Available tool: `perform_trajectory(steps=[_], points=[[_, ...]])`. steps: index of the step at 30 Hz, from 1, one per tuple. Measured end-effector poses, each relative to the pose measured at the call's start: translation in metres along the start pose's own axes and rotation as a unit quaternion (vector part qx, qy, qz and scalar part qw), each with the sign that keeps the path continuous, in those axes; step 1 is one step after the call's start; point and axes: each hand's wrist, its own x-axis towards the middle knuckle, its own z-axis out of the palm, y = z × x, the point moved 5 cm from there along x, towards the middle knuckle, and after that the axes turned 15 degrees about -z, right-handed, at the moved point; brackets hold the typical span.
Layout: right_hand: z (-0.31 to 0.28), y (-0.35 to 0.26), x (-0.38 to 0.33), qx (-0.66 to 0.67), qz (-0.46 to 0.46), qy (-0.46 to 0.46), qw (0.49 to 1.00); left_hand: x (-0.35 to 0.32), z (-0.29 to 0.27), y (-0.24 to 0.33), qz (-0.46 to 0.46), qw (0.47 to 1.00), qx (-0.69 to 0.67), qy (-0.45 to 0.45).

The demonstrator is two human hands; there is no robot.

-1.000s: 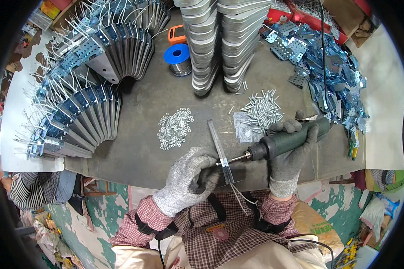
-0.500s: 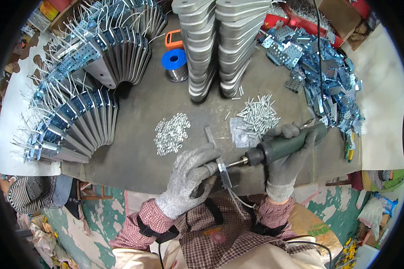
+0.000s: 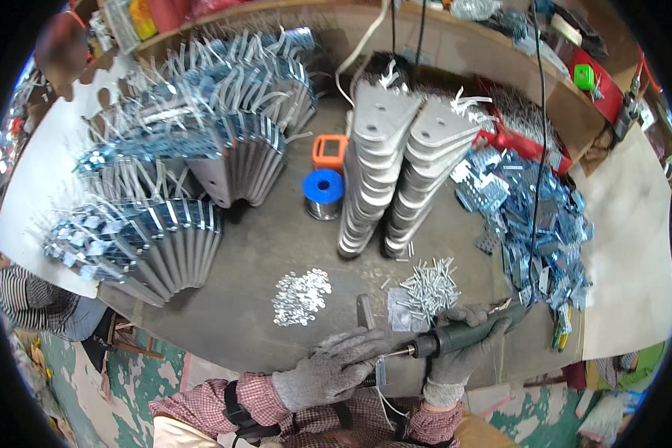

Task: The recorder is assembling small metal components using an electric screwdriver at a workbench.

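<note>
Gloves [image 3: 306, 384] of grey knit cover both hands we see at the table's [image 3: 250, 239] near edge. The left hand [image 3: 334, 367] is clenched around the middle of a grey flat metal strip [image 3: 364, 310], whose far end stands out beyond the knuckles; white wires [image 3: 384, 405] hang below it. The right hand [image 3: 455, 362] grasps a dark green electric screwdriver [image 3: 459, 336] from beneath, and its bit [image 3: 403, 351] points left to the strip beside the left fingertips; whether the tip touches, we cannot tell. Any lettering on the tool or on the clear plastic bag [image 3: 403, 313] is too small for us to read. Screws [image 3: 431, 287] lie partly on that bag, with a pile of nuts [image 3: 301, 296] to their left. Beyond, we find a blue-flanged solder wire spool [image 3: 323, 196] beside two stacks of grey metal plates [image 3: 377, 149], and blue-tinted perforated brackets [image 3: 545, 224] heaped at right.
</note>
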Motion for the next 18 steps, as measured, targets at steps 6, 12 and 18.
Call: perform_trajectory(steps=[6, 12, 18], points=[[0.054, -0.011, -0.017, -0.237, 0.020, -0.159, 0.958, -0.002, -0.019, -0.011, 0.031, 0.990, 0.132, 0.032], [0.083, -0.122, 0.037, -0.777, -0.132, -0.396, 0.472, -0.018, -0.034, 0.017, 0.024, 0.955, 0.277, -0.100], [0.061, -0.152, 0.059, -0.904, -0.157, -0.397, 0.042, 0.004, -0.045, 0.010, -0.101, 0.960, 0.179, -0.192]])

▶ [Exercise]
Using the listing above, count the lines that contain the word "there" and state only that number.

▶ [Answer space]
2